Filter the lines below, keeping each one that holds "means".

--- RECORDS SUPPLIED Enclosed Below ---

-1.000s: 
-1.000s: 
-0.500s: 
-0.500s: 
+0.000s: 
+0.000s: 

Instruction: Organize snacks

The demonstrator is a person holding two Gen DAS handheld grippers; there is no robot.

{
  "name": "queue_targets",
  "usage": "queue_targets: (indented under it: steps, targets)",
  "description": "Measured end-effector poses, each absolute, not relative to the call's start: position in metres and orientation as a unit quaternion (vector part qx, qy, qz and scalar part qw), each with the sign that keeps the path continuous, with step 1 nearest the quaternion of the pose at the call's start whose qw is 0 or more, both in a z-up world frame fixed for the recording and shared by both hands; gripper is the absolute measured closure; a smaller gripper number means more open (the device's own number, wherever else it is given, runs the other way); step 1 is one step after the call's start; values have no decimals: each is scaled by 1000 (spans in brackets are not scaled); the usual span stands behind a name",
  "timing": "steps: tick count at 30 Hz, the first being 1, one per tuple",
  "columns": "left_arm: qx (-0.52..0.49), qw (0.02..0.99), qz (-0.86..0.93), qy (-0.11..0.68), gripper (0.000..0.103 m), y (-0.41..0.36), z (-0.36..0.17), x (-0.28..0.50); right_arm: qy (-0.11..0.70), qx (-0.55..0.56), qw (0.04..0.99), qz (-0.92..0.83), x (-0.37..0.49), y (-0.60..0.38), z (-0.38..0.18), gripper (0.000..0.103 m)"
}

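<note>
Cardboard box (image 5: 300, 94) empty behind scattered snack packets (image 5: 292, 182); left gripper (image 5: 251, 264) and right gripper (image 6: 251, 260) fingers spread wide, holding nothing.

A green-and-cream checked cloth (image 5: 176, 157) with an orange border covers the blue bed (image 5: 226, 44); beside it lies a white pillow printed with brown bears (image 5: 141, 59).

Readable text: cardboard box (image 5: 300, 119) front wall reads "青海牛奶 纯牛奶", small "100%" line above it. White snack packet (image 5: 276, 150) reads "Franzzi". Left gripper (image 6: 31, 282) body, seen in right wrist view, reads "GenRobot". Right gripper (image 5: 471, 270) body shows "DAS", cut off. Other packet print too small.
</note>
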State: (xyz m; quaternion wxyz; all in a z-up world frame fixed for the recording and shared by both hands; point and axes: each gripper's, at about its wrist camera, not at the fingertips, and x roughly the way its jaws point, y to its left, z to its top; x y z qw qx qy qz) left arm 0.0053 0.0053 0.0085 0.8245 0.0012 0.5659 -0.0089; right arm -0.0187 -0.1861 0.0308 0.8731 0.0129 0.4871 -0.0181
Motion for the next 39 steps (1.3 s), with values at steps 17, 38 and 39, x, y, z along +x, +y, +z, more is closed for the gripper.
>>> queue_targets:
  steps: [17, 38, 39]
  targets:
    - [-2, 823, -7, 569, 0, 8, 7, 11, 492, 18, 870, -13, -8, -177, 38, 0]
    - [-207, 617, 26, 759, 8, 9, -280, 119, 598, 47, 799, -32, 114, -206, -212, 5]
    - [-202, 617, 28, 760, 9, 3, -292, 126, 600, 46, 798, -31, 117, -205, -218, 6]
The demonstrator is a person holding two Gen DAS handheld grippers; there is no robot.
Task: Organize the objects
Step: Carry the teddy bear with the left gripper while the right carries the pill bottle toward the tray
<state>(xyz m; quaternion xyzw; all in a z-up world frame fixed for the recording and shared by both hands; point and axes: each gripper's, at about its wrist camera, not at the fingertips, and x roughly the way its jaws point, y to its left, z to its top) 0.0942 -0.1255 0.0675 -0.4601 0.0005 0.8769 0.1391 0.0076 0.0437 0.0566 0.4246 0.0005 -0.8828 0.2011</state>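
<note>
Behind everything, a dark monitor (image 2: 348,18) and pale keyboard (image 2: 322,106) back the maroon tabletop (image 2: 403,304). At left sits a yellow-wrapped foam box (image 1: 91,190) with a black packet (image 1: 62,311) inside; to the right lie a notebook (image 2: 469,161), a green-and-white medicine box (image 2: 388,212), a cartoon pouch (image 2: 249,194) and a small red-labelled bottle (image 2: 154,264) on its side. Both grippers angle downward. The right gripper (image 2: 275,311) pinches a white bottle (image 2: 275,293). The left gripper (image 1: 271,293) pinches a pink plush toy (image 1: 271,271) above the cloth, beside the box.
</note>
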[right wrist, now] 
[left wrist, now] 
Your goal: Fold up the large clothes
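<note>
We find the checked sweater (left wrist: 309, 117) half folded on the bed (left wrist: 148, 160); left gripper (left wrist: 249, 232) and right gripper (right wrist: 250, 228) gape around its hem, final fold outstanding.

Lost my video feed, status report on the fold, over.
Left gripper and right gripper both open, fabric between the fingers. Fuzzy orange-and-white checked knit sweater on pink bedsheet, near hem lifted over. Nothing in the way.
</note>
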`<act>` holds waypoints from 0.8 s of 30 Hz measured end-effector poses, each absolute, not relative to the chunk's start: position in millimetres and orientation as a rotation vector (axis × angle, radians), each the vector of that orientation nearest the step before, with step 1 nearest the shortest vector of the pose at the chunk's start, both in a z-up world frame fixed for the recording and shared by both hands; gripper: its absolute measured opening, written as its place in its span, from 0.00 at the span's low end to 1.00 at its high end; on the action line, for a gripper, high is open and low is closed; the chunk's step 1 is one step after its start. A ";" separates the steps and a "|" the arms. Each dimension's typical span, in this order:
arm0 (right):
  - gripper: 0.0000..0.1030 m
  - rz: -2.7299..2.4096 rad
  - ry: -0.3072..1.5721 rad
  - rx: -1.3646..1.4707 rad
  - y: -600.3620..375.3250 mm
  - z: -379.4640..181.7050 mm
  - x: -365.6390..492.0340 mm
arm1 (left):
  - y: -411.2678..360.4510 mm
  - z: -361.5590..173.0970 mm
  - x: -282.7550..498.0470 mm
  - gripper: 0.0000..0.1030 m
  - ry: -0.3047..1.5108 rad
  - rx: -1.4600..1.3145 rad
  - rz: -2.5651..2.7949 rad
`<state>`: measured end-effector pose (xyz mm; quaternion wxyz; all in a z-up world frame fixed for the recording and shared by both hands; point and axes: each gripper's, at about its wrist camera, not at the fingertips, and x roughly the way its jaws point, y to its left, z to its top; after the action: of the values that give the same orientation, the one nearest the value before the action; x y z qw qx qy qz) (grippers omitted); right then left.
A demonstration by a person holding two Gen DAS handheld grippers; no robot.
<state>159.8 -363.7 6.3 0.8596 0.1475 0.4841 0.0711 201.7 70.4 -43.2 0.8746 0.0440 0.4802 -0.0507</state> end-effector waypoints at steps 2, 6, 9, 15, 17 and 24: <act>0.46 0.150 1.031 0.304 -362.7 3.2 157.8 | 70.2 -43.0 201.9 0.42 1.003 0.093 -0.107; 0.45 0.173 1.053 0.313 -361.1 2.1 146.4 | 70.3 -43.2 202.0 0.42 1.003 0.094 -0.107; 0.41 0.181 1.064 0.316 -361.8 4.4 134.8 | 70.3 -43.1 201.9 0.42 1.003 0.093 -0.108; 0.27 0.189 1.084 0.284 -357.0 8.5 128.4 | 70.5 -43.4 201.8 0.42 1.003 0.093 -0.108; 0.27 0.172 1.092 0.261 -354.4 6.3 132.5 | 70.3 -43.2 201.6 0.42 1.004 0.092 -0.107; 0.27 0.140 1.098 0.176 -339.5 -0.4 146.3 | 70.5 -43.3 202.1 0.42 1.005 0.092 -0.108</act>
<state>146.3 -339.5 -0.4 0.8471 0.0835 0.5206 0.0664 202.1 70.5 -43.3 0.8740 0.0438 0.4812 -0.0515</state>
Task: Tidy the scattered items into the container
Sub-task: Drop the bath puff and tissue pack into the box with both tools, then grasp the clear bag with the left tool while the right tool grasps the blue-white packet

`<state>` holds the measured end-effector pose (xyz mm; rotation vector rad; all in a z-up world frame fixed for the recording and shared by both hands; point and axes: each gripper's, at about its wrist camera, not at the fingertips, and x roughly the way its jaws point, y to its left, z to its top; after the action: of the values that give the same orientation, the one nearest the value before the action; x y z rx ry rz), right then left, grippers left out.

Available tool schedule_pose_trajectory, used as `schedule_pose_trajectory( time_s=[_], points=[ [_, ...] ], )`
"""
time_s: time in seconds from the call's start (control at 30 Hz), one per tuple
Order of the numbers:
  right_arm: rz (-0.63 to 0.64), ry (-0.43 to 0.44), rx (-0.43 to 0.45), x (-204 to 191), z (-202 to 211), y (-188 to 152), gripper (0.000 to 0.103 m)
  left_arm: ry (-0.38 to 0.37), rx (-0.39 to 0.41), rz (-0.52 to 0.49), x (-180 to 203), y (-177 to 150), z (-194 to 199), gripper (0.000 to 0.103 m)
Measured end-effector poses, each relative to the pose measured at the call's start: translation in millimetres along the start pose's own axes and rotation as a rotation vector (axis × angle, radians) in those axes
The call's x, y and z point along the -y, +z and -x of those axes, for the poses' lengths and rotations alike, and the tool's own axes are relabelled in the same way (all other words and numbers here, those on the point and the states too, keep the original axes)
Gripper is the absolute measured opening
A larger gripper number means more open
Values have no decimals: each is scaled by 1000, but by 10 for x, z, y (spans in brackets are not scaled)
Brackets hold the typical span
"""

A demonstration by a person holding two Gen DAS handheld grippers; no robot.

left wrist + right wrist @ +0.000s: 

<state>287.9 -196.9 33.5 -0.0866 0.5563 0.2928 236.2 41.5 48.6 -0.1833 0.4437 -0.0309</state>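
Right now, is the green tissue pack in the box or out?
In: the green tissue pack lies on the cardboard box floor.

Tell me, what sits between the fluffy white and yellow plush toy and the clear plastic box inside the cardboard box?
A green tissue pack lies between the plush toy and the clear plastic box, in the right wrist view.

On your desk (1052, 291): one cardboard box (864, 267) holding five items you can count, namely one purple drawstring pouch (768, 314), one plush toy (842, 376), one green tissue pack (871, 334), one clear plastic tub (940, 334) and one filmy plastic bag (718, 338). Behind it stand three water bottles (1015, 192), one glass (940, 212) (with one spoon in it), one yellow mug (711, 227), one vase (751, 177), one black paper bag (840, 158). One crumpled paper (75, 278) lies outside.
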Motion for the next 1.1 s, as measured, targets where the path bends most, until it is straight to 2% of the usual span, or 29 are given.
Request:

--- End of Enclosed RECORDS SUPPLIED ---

→ RESPONSE TO THIS TASK
  "description": "Measured end-effector poses, each absolute, not relative to the call's start: position in metres and orientation as a unit quaternion (vector part qx, qy, qz and scalar part qw), each with the sign that keeps the path continuous, with step 1 nearest the quaternion of the pose at the call's start whose qw is 0 or more, both in a z-up world frame fixed for the recording and shared by both hands; gripper is the absolute measured closure; a smaller gripper number means more open (the device's own number, wherever else it is given, runs the other way); step 1 is one step after the call's start; values have no decimals: each is scaled by 1000 (spans in brackets are not scaled); the usual span stands behind a name",
A larger gripper number means more open

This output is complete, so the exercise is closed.